Rameau crie, Rameau dit que je lui coupe la gorge, que je le traite en Philistin ; que si l’abbé Pellegrin avait fait un Samson pour lui, il n’en démordrait pas ; il veut qu’on le joue ; il me demande un prologue. Vous me paraissez vous-même un peu raccommodé avec mon samsonet. Allons donc, je vais faire le petit Pellegrin, et mettre l’Éternel sur le théâtre de l’Opéra ; et nous aurons de beaux psaumes pour ariettes. On m’a condamné comme fort mauvais chrétien cet été ; je vais être un dévot faiseur d’opéra cet hiver ; mais j’ai bien peur que ce ne soit une pénitence publique. Excommunié, brûlé, et sifflé, n’en est-ce point trop pour une année ? J’ai envie de faire de cela un petit prologue. Je voudrais bien chanter, en un fade prologue, nos césars à quatre sous par jour[1], et la bataille de Parme[2], et cette formidable place de Philisbourg ; mais cette cacade de Dantzick[3] retient mon enthousiasme. Il me semble que je ferais un beau prologue à Pétersbourg. La czarine[4] n’est point dévote, et elle donne des royaumes. Nous ferions un beau chœur du quatrain de La Condamine.

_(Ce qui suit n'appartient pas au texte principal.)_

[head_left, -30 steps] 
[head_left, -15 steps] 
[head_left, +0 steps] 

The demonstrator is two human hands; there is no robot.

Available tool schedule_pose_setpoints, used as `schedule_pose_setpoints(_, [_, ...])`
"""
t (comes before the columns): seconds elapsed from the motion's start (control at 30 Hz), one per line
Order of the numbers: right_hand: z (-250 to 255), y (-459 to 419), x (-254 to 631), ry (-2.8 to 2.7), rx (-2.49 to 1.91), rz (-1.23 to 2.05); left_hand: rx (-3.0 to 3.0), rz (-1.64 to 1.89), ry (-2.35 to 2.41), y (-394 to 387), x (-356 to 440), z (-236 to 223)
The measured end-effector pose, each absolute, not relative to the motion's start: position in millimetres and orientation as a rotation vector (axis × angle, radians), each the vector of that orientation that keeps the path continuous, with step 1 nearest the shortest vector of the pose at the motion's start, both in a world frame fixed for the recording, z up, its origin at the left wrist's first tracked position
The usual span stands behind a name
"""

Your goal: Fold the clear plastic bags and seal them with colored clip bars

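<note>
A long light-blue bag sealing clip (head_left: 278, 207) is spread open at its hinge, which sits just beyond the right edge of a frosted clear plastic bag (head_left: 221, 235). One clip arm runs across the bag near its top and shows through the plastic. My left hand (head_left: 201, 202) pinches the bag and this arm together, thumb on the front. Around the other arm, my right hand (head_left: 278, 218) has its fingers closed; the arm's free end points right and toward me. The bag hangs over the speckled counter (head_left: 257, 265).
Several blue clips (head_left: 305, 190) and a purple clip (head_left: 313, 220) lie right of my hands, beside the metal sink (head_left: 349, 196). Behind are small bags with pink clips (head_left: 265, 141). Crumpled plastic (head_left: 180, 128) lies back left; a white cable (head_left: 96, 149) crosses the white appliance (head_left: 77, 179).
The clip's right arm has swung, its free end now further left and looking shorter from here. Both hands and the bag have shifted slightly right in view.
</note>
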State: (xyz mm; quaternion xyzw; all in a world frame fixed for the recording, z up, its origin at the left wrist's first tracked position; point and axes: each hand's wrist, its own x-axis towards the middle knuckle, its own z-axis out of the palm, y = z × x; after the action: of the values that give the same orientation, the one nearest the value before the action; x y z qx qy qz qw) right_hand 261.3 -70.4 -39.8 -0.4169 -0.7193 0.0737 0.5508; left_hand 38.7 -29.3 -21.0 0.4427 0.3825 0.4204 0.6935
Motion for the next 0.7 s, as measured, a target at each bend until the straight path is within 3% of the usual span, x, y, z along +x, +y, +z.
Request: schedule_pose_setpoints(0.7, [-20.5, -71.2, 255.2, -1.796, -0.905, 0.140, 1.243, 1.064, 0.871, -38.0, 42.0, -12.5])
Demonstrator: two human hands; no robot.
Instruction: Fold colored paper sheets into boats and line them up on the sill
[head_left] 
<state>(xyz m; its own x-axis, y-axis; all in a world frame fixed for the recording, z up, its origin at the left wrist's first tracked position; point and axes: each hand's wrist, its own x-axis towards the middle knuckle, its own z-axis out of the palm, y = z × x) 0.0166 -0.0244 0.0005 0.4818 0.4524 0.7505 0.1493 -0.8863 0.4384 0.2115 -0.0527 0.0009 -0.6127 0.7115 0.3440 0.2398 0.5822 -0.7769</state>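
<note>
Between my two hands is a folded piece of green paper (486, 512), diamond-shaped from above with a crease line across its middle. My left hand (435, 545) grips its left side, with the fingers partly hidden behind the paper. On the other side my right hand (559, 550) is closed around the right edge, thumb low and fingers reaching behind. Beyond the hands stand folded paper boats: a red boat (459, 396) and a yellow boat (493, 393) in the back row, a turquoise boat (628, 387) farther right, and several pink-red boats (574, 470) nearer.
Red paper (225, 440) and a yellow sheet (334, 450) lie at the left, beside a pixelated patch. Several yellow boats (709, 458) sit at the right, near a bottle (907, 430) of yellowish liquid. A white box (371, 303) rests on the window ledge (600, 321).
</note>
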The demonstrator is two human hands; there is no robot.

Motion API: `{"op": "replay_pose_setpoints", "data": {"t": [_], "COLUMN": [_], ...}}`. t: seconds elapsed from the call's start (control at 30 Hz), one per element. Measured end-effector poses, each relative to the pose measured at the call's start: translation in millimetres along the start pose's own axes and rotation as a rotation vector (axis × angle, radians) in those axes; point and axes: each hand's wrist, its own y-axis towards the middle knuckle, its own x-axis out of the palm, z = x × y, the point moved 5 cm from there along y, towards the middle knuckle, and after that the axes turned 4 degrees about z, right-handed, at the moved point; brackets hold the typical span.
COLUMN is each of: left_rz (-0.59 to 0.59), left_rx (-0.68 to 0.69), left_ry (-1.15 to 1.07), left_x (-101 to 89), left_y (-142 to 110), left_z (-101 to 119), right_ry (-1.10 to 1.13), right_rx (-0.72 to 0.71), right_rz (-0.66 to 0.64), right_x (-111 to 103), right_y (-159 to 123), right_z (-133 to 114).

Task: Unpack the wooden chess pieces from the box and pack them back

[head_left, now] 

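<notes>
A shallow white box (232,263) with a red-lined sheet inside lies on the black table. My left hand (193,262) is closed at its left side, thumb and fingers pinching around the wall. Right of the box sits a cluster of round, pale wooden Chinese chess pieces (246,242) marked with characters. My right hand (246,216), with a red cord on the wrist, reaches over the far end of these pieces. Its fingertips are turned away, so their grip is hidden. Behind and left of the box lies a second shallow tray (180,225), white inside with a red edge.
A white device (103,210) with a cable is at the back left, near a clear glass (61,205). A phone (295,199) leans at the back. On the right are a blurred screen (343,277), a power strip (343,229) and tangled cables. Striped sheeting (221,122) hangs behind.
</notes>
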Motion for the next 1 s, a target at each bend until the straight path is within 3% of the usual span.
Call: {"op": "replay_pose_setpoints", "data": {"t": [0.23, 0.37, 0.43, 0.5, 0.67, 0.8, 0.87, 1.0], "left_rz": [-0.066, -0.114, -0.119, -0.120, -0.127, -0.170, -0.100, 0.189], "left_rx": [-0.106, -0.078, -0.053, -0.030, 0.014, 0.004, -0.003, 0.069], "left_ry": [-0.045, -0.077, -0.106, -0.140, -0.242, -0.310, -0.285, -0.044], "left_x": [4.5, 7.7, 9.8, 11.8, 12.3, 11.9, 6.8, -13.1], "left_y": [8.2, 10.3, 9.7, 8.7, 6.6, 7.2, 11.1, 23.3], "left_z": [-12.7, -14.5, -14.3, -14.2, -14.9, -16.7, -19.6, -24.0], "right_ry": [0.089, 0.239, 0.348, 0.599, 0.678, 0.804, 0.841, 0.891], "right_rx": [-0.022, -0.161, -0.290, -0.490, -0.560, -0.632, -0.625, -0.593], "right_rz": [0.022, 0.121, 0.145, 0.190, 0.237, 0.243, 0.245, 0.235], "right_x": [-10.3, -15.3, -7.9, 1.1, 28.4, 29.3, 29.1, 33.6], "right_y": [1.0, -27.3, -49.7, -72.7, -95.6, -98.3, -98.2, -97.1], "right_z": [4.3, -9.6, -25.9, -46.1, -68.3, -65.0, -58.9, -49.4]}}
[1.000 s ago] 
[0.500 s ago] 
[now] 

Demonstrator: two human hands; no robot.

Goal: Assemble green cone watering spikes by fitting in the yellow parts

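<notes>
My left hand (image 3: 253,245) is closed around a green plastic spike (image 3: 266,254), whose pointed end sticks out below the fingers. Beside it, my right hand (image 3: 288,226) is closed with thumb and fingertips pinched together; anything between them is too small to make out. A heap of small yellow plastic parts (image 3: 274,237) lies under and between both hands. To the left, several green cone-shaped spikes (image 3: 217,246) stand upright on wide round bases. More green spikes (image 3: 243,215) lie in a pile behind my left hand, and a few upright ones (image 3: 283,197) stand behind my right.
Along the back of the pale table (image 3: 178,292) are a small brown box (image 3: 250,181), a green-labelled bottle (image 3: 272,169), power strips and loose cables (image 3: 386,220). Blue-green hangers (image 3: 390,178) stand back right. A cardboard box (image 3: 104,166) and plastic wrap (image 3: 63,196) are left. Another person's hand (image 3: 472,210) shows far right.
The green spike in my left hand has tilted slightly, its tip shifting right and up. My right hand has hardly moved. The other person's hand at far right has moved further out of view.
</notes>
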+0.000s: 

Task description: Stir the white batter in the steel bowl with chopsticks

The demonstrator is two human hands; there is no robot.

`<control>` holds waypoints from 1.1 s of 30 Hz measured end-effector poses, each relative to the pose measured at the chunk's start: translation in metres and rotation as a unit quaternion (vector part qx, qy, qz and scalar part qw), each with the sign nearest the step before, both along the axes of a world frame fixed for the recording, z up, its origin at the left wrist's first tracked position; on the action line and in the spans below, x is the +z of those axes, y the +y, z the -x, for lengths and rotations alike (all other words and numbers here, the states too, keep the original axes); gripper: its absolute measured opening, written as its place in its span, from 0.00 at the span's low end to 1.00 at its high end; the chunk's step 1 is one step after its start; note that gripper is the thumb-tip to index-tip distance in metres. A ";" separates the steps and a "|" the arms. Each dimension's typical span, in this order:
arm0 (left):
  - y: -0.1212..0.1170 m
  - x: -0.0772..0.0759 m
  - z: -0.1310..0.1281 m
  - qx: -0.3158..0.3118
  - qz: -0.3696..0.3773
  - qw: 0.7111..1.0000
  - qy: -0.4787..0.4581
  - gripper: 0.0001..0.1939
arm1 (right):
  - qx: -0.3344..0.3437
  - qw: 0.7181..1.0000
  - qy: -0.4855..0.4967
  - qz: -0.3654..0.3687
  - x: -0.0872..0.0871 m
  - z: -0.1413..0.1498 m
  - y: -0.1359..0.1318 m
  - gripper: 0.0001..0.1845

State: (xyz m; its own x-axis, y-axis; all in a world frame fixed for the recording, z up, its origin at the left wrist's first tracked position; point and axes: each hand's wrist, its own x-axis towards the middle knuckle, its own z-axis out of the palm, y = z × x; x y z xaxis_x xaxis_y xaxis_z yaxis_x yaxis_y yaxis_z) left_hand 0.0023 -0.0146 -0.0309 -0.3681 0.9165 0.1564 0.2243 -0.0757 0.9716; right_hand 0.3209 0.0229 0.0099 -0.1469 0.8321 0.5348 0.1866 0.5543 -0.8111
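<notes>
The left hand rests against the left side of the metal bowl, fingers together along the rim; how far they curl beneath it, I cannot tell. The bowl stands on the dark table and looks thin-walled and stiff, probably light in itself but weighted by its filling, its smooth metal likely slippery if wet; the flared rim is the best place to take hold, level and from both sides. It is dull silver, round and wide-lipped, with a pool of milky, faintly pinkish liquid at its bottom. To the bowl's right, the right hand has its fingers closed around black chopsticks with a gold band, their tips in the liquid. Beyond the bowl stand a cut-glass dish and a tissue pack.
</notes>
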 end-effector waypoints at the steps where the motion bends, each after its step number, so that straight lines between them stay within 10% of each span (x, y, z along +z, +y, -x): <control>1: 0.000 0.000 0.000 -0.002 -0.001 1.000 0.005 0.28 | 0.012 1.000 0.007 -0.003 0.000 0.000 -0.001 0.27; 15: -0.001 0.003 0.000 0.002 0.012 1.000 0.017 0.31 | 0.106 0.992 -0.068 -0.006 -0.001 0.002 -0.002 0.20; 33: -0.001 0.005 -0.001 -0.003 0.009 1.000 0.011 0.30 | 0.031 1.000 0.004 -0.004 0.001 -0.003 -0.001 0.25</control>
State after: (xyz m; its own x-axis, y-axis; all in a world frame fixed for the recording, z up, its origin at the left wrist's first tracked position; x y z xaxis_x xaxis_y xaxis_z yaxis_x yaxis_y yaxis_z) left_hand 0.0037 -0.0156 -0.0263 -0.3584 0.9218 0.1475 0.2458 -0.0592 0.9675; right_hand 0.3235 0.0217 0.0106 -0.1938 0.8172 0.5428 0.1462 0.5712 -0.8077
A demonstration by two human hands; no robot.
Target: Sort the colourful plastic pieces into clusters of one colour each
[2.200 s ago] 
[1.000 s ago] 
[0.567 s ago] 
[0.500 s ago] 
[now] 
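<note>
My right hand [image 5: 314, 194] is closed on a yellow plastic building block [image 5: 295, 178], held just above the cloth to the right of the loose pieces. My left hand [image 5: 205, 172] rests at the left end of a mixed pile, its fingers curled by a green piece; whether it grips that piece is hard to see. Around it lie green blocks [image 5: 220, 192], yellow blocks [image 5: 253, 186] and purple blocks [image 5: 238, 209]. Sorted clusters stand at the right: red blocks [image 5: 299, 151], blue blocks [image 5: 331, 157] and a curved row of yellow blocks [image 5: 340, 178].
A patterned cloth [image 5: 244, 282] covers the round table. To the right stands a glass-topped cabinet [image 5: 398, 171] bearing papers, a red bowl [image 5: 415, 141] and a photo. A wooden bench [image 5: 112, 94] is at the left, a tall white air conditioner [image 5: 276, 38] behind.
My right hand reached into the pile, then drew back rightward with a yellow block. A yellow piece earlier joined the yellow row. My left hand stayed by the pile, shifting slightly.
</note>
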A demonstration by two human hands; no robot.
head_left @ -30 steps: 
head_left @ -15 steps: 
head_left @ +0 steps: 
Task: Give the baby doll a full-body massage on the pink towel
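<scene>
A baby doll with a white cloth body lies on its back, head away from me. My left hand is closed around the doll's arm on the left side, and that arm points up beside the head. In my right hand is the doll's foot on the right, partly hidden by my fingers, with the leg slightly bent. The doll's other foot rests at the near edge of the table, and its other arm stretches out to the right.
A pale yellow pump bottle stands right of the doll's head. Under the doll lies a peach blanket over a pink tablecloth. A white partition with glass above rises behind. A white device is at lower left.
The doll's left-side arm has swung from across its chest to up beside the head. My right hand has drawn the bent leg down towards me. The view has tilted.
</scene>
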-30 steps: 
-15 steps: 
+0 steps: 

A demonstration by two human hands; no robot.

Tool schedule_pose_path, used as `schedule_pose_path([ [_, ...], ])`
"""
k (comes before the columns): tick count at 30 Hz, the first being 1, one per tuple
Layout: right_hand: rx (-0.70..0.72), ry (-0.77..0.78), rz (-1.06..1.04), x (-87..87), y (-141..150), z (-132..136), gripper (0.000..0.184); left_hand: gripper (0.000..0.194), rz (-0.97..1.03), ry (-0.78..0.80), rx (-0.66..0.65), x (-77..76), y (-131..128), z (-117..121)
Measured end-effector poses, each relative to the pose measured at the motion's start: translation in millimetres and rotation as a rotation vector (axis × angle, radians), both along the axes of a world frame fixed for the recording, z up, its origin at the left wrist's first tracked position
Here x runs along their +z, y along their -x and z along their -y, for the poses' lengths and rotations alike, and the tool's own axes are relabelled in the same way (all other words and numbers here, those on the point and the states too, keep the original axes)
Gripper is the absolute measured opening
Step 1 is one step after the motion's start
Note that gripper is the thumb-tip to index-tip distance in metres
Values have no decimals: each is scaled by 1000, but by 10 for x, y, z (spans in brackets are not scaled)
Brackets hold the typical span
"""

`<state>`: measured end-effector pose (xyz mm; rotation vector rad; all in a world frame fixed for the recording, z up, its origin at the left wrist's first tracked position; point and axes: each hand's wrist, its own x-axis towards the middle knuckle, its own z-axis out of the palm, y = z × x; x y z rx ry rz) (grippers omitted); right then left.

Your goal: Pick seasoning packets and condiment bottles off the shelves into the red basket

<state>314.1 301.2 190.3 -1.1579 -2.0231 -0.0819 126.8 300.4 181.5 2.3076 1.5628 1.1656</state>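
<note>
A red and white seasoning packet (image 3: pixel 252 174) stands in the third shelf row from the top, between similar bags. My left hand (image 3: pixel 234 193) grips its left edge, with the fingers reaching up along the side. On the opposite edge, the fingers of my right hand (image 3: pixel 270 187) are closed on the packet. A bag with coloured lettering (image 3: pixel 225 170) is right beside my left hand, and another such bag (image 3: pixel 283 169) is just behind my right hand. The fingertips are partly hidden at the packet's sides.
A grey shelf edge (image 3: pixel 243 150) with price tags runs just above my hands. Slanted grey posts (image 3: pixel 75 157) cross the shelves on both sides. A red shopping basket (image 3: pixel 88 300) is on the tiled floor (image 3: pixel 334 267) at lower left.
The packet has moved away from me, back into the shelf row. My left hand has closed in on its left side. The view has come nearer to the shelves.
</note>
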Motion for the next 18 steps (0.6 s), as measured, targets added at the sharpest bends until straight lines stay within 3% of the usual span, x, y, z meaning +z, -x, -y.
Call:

Voici une petite épître[5] que je vous supplie de rendre à Mme de Bolingbroke. On dit qu’elle a engagé Matignon le sournois[6] à parler au garde des sceaux. Ce garde des sceaux donne eau bénite de cour ; un excommunié en a toujours besoin. Mais, s’il vous plaît, quel si grand mal trouveriez-vous si on allait dans un faubourg passer huit jours sans paraître ? On y souperait avec vous, on serait caché comme un trésor, et on décamperait de son trou à la première alarme. On a des affaires après tout ; il faut y mettre ordre, et ne pas s’exposer à voir tout d’un coup sa petite fortune au diable. Mais cela n’est rien ; le cœur me conduit, et mon cœur n’entend point raison. Écrivez-moi, de grâce, vos petites réflexions sur ce. Avez-vous eu la bonté de dire quelque chose pour moi au porteur[7] de drapeaux ? Avez-vous dit à M. Pont-de-Veyle combien je lui suis attaché ? Voyez-vous quelquefois Mme du Chàtelet ? Écrivez-moi, mon cher ami ; je suis
- ↑ Voyez tome X, les vers 10 et 11 de l’épître datée du 3 juillet 1734.
- ↑ Voyez tome XV, le chapitre iv du Précis du Siècle de Louis XV.
- ↑ Voyez ibidem.
- ↑ Anne Iwanowna, impératrice en 1730, morte le 28 octobre 1740.
- ↑ Elle nous est inconnue. (Cl.)
- ↑ La même épithète est donnée à Matignon dans l′Épître à M. le duc d’Aremberg, datée jusqu’à présent de 1745, mais que Beuchot croit de 1715 ou 1716 ; voyez tome X, page 223.
- ↑ Sans doute le fils du maréchal de Coigny. Il fut envoyé au roi Louis XV, avec des drapeaux pris à l’ennemi, lors de la bataille de Parme, du 29 juin 1734.